The relationship between InsP3 concentration and extent of ICRAC is highly non-linear in weak Ca2+ buffer
We had reported previously that the relationship between InsP3 concentration and the amplitude of ICRAC was highly non-linear in strong Ca2+ buffer, with a Hill coefficient of 12 (Parekh et al., 1997; Glitsch and Parekh, 2000). This supralinear relationship still held in the presence of moderate Ca2+ buffering (Glitsch and Parekh, 2000).

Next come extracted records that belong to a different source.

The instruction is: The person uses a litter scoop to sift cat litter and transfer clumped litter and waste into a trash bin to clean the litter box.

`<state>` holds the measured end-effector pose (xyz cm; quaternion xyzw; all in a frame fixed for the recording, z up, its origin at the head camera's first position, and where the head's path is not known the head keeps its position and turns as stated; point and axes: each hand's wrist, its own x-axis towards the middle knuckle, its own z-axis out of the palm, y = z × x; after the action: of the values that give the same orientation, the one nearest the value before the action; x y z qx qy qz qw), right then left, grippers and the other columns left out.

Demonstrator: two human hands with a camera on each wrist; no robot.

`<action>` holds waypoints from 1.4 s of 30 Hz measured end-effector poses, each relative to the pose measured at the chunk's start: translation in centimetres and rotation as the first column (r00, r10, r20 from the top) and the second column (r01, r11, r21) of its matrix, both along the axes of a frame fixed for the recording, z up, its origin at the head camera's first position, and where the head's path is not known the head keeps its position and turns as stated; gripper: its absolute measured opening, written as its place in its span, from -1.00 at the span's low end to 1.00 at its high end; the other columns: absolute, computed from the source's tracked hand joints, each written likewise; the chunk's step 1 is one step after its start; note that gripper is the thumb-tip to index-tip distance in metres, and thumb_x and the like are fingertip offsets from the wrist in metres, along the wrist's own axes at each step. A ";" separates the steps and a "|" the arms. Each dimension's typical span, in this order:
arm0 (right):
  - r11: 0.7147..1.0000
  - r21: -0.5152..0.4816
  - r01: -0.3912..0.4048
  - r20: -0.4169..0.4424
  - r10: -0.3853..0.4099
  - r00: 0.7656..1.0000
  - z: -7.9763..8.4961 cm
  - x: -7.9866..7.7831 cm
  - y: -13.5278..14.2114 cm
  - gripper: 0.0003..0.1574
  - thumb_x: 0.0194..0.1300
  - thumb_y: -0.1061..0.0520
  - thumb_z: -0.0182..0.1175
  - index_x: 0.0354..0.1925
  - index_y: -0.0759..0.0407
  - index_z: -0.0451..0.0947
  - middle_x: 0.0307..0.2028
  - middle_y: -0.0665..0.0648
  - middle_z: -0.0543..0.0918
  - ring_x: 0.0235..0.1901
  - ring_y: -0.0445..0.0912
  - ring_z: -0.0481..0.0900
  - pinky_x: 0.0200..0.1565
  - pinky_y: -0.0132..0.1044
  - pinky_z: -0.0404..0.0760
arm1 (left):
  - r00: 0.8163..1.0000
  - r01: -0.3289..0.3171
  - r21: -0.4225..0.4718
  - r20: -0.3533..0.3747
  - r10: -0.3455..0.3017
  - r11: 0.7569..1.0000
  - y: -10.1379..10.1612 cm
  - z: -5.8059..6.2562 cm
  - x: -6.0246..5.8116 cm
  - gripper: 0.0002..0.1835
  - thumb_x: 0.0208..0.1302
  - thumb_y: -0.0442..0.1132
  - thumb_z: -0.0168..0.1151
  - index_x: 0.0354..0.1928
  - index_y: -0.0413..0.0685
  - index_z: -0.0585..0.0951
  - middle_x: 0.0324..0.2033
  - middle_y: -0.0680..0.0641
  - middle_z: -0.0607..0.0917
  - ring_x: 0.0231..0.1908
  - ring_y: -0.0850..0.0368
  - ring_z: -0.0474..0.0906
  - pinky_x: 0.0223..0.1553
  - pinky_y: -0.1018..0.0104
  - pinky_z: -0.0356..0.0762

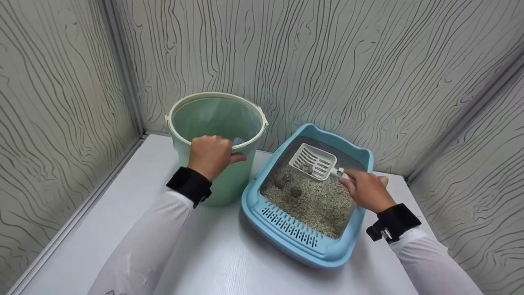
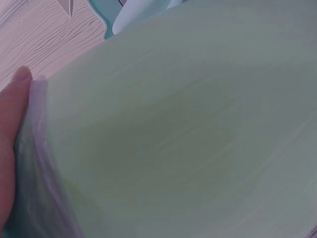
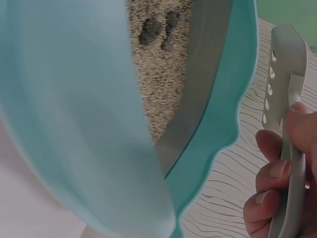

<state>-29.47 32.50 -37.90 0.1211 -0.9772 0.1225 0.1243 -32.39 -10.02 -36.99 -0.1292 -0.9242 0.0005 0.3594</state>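
My left hand (image 1: 211, 155) grips the near rim of a tall green bucket (image 1: 223, 182), thumb outside against its wall. In the left wrist view the thumb (image 2: 11, 134) lies along the rim, and the bucket's green wall fills most of the frame. My right hand (image 1: 368, 190) holds a white slotted litter scoop (image 1: 325, 153) by its handle, over a blue litter box (image 1: 250, 200). A greyish clump (image 1: 306, 168) lies in the scoop. In the right wrist view the fingers wrap the handle, and the scoop (image 3: 290, 54) shows side-on.
Tan litter (image 1: 323, 205) fills the box, with dark clumps (image 1: 295, 191) on its surface. A perforated step (image 1: 288, 223) forms the box's near end. Both containers stand on a white table (image 1: 213, 254) enclosed by wood-grain panels (image 1: 327, 61) at the back and sides.
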 end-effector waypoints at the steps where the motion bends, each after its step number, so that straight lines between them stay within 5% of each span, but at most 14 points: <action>1: 1.000 -0.003 -0.001 -0.004 0.001 1.000 0.4 0.0 -0.1 -0.72 0.53 -0.04 0.23 -0.35 0.01 0.51 -0.57 -0.01 0.49 -0.53 -0.05 0.44 -0.20 -0.06 0.03 | 1.000 0.000 0.001 0.004 0.000 1.000 0.0 0.0 0.0 -0.14 -0.05 0.61 0.33 -0.77 0.10 0.13 -0.75 0.09 0.13 -0.71 0.14 0.10 -0.68 0.20 -0.05; 10: 1.000 -0.014 -0.009 0.019 0.010 1.000 5.4 -0.5 -1.3 -0.67 0.60 -0.09 0.13 -0.31 0.04 0.51 -0.54 0.02 0.50 -0.52 -0.05 0.40 -0.16 -0.04 0.07 | 0.999 0.009 0.020 0.045 -0.010 1.000 0.0 0.2 0.0 -0.13 -0.07 0.57 0.40 -0.78 0.07 0.14 -0.75 0.08 0.13 -0.69 0.13 0.08 -0.67 0.20 -0.04; 14: 1.000 -0.023 0.000 0.028 0.000 1.000 7.8 -0.9 -2.4 -0.65 0.59 -0.13 0.14 -0.22 0.08 0.61 -0.48 0.05 0.62 -0.46 -0.03 0.50 -0.06 0.15 0.18 | 0.999 0.012 0.022 0.038 -0.013 1.000 0.1 0.2 -0.1 -0.13 -0.07 0.56 0.43 -0.78 0.07 0.14 -0.76 0.08 0.14 -0.70 0.13 0.09 -0.67 0.21 -0.05; 20: 0.999 -0.049 0.002 0.065 0.001 0.998 10.6 -2.3 -4.9 -0.57 0.59 -0.15 0.12 -0.39 0.06 0.53 -0.56 0.01 0.50 -0.46 -0.01 0.47 0.20 0.46 0.10 | 0.999 0.009 0.011 0.042 -0.010 1.000 0.1 0.2 -0.1 -0.13 -0.05 0.59 0.38 -0.79 0.07 0.15 -0.77 0.08 0.14 -0.71 0.14 0.09 -0.67 0.22 -0.04; 25: 0.997 -0.076 -0.009 0.085 0.016 0.996 12.3 -3.8 -8.1 -0.60 0.57 -0.14 0.16 -0.37 0.03 0.59 -0.59 -0.03 0.49 -0.51 -0.04 0.43 0.22 0.33 0.16 | 0.999 0.005 0.011 0.036 -0.005 1.000 0.1 0.2 -0.1 -0.13 -0.07 0.58 0.38 -0.79 0.08 0.13 -0.77 0.09 0.13 -0.70 0.15 0.08 -0.67 0.22 -0.04; 30: 0.995 -0.104 -0.010 0.095 0.019 0.995 13.2 -5.0 -12.0 -0.68 0.57 -0.10 0.17 -0.21 0.05 0.70 -0.55 -0.03 0.48 -0.55 -0.10 0.38 -0.10 0.00 0.44 | 1.000 -0.001 0.002 0.025 0.001 1.000 0.1 0.2 0.0 -0.14 -0.07 0.62 0.33 -0.76 0.10 0.12 -0.74 0.09 0.10 -0.69 0.15 0.06 -0.69 0.21 -0.06; 32: 0.994 -0.107 -0.014 0.064 0.020 0.998 13.2 -5.3 -13.8 -0.70 0.56 -0.08 0.19 -0.15 0.07 0.72 -0.50 0.01 0.55 -0.51 -0.08 0.43 -0.25 -0.09 0.46 | 1.000 -0.001 0.004 0.028 0.001 1.000 0.1 0.2 0.0 -0.14 -0.07 0.62 0.32 -0.77 0.09 0.13 -0.74 0.09 0.11 -0.69 0.14 0.06 -0.68 0.21 -0.06; 35: 0.997 -0.054 -0.049 -0.058 0.046 0.997 12.7 -5.6 -16.5 -0.71 0.54 -0.05 0.22 -0.11 0.12 0.72 -0.35 0.10 0.69 -0.37 0.01 0.57 -0.14 -0.04 0.55 | 0.999 -0.006 0.006 0.032 0.005 1.000 0.2 0.4 0.0 -0.13 -0.07 0.62 0.32 -0.77 0.09 0.13 -0.75 0.09 0.11 -0.69 0.14 0.07 -0.68 0.21 -0.05; 38: 0.991 0.082 -0.104 -0.268 0.122 0.956 11.5 -5.8 -18.7 -0.75 0.51 0.01 0.25 -0.13 0.17 0.71 -0.26 0.19 0.74 -0.28 0.09 0.66 -0.11 0.05 0.54 | 0.999 -0.006 0.009 0.035 0.006 1.000 0.3 0.5 0.0 -0.14 -0.07 0.62 0.33 -0.79 0.08 0.15 -0.76 0.09 0.14 -0.70 0.14 0.10 -0.68 0.20 -0.04; 42: 0.954 0.281 -0.100 -0.541 0.244 0.805 9.7 -6.1 -20.4 -0.85 0.52 0.15 0.21 -0.18 0.17 0.70 -0.31 0.22 0.70 -0.42 0.10 0.63 -0.31 -0.06 0.32 | 0.999 0.004 0.013 0.035 -0.004 1.000 0.6 0.5 -0.1 -0.16 -0.07 0.62 0.33 -0.80 0.07 0.22 -0.77 0.09 0.19 -0.72 0.13 0.16 -0.69 0.18 0.03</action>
<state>-35.56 12.09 -28.23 0.2547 -0.8875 -0.0271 0.3831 -32.50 -9.40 -36.51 -0.1288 -0.9300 -0.0082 0.3441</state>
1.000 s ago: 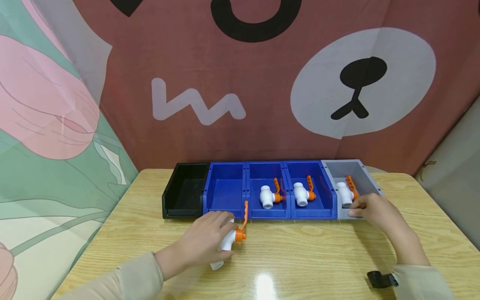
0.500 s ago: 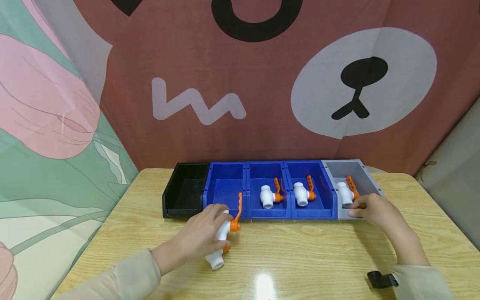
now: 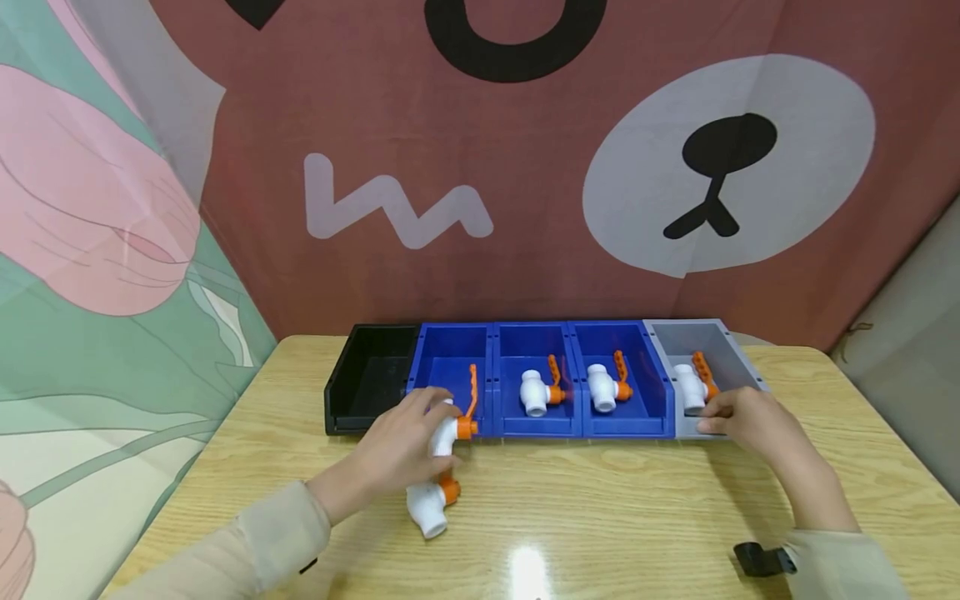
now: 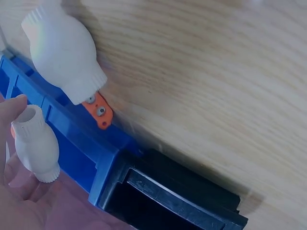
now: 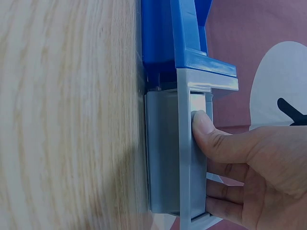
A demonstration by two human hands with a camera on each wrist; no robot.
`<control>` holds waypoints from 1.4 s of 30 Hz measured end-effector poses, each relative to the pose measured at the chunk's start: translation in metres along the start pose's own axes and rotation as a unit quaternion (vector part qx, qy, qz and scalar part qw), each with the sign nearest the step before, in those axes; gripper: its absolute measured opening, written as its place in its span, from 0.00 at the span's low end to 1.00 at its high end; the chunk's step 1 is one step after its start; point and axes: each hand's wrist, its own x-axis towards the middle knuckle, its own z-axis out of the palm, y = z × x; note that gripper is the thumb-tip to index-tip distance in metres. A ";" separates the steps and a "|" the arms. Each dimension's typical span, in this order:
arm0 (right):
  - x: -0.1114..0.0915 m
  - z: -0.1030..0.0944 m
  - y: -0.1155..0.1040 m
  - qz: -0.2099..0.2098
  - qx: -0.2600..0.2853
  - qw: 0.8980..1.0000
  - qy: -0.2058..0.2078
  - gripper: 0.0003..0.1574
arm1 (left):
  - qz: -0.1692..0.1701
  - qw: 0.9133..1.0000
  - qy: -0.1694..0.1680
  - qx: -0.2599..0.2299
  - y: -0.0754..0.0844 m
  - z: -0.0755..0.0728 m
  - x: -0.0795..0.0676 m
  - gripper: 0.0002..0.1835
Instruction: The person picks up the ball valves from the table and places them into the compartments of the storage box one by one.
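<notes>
My left hand (image 3: 401,442) grips a white ball valve (image 3: 444,438) with an orange lever, raised in front of the leftmost blue bin (image 3: 453,335). In the left wrist view, fingers and thumb surround that valve's white body (image 4: 36,146). Another white ball valve (image 3: 427,508) rests on the table just below this hand, its orange lever partly hidden. At the far right, my right hand (image 3: 761,425) pinches the front lip of the grey bin (image 3: 686,428), thumb outside and fingers inside. A ball valve (image 3: 687,388) lies in that bin beside the fingertips.
Two more blue bins hold one ball valve each, the middle valve (image 3: 534,393) and the right valve (image 3: 602,389). A black bin (image 3: 337,400) ends the row on the left. The wooden table (image 3: 600,517) extends in front, and a printed cloth (image 3: 525,250) hangs behind.
My left hand has moved forward and slightly left with the ball valve, toward the leftmost blue bin. More of the valve on the table now shows. My right hand has stayed put.
</notes>
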 end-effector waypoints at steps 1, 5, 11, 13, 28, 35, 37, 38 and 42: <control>0.000 0.000 0.000 0.000 0.000 1.000 0.000 0.11 | -0.002 1.000 0.001 0.001 -0.001 0.000 0.001 0.29; 0.000 0.001 0.000 0.001 0.001 1.000 0.001 0.11 | -0.009 1.000 -0.002 0.003 -0.003 -0.002 0.004 0.29; -0.001 0.000 -0.001 0.004 0.002 1.000 -0.001 0.11 | -0.006 1.000 -0.012 0.009 -0.009 -0.007 0.011 0.30; -0.001 0.000 -0.001 0.003 0.002 1.000 0.001 0.11 | -0.001 1.000 -0.015 0.015 -0.011 -0.008 0.014 0.29; -0.001 -0.001 -0.002 0.003 0.003 1.000 -0.001 0.11 | 0.009 0.998 -0.031 0.049 -0.021 -0.005 0.044 0.31; 0.000 -0.001 -0.002 0.004 0.003 1.000 -0.004 0.11 | 0.005 0.998 -0.034 0.053 -0.027 0.000 0.052 0.31; 0.000 -0.001 -0.002 0.004 0.002 1.000 -0.002 0.11 | 0.004 0.998 -0.035 0.054 -0.028 0.001 0.055 0.31; 0.000 -0.001 -0.002 0.003 0.001 1.000 -0.001 0.10 | 0.003 0.998 -0.037 0.055 -0.028 0.001 0.056 0.31; -0.001 -0.001 -0.002 0.003 0.001 1.000 -0.002 0.10 | -0.002 0.997 -0.048 0.061 -0.027 0.002 0.060 0.31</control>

However, it was not clear whether the steep relationship was also valid in the presence of weak Ca2+ buffer because the current could not be measured consistently under those conditions. Since we can record robust ICRAC in weak Ca2+ buffer provided mitochondria are energized, we have been able to address this important issue directly. As shown in Figure 1B, concentrations of InsP3 <3 μM fail to evoke any detectable ICRAC, whereas 5 μM InsP3 generates maximal current. Fitting this dose–response curve with a modified Hill equation yielded a Hill coefficient of 17. Because the relationship is so steep, the Hill coefficient (derived from the fit) is only an approximation. However, the key point is that ICRAC is related supralinearly to InsP3 concentration in the presence of physiological levels of intracellular Ca2+ buffering and energized mitochondria. Once the threshold concentration of InsP3 is exceeded, then only small further increases in InsP3 will result in maximal activation of Ca2+ influx.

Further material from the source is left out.